Евреи в городке селились вместе, компактно в двух местах: в центре и на берегу речушки. И в этих местах сразу организовали гетто. А мы и еще несколько семей жили на улице Карла Маркса, в основном там жили крестьяне-украинцы. За нашими домами простирались большие огороды, позже это нас и спасло. Мне было 15 лет, и все первое лето войны мы с моим одноклассником Фимой Столяром ходили с пилой и топором и зарабатывали. Ходили по дворам и пилили дрова. Бывало, что покормят и иногда что-то дадут с собой. Ну и конечно, всех нас, неограниченно по времени, использовали на принудительных работах. Мы таскали на себе мешки с цементом, зерном. Все лето, первый год, работали в колхозе. Без оплаты, конечно. Нас просто использовали как бесплатную рабочую силу. Это летом, а все остальное время в светлое время суток нас могли в любой момент поднять и погнать на работы.

Одно время я работал то на маслозаводе, то на подсобных работах, то кучером. А кучером я возил хозяина, у него была любовница километров за двадцать от Бара. И однажды зимой повез его туда в конце дня. Еду обратно. Зима, ночь, снег по колено. Дороги особенно не знал, полагался на лошадей. А лошади сами могут найти дорогу домой. Я чуть не замерз. Тогда были очень холодные зимы, со снегом и сильным морозом. Вернулся на завод, распряг лошадей и пошел домой пешком. И пришлось мне идти мимо дома, где находились эсэсовцы. Они как раз стояли и курили. А все вокруг было освещено. И вот я ночью иду мимо них. И жду, что вот-вот они в меня выстрелят. Такие вот сценки… Жили в постоянном напряжении, в ожидании чего-то страшного. В любую минуту тебя могли убить. Вы знаете, у меня с детства со слухом были проблемы – с правым ухом. Но ночью я моментально просыпался на любой стук и будил остальных.

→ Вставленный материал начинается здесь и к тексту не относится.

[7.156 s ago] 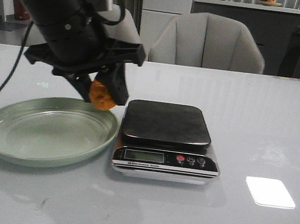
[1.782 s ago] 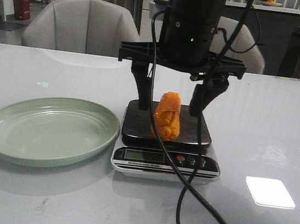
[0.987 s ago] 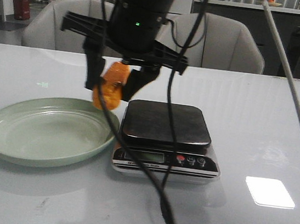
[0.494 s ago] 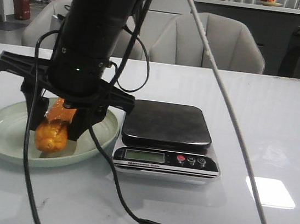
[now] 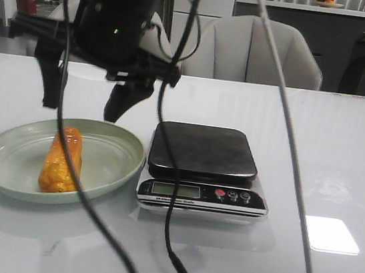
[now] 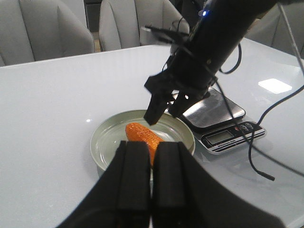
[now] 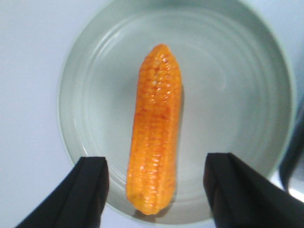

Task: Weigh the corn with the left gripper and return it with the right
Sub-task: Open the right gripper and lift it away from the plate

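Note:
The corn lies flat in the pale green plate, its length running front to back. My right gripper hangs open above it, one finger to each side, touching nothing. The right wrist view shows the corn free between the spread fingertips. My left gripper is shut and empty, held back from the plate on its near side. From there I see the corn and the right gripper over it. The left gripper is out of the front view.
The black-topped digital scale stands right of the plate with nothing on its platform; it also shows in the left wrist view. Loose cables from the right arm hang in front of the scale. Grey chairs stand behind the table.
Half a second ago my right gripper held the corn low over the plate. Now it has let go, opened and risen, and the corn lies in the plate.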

И вот первый погром. 19 августа 1942 года наш сосед-украинец, поздно вечером возвращаясь с работы, зашел к нам и сказал, что забирают евреев. И предупредил, чтобы мы спрятались. А мы уже знали, что евреев убивают. Мы все собрались и быстро из дома: мама, мы с братом, мамина родная сестра Маня и ее муж Мотя. А за домом были высоченные посадки кукурузы, метра 2 высотой, и мы там прятались до утра. Уже утром тот же наш сосед, мы были с ними в хороших отношениях, забрал нас к себе в дом, напоил чаем, и позже мы ушли к себе. Оказалось, что в эту ночь был первый погром. До этого евреи жили в своих домах, но теперь всех согнали во вторую часть, что на берегу реки. И там было организовано большое гетто. Оказались там и мы. Надо сказать, что в Баре населения было пополам – украинцы и евреи. Евреи в основном говорили между собой на идиш, но и почти все украинцы его знали. И с евреями общались на идише. И были, в общем, довольно хорошие отношения между людьми.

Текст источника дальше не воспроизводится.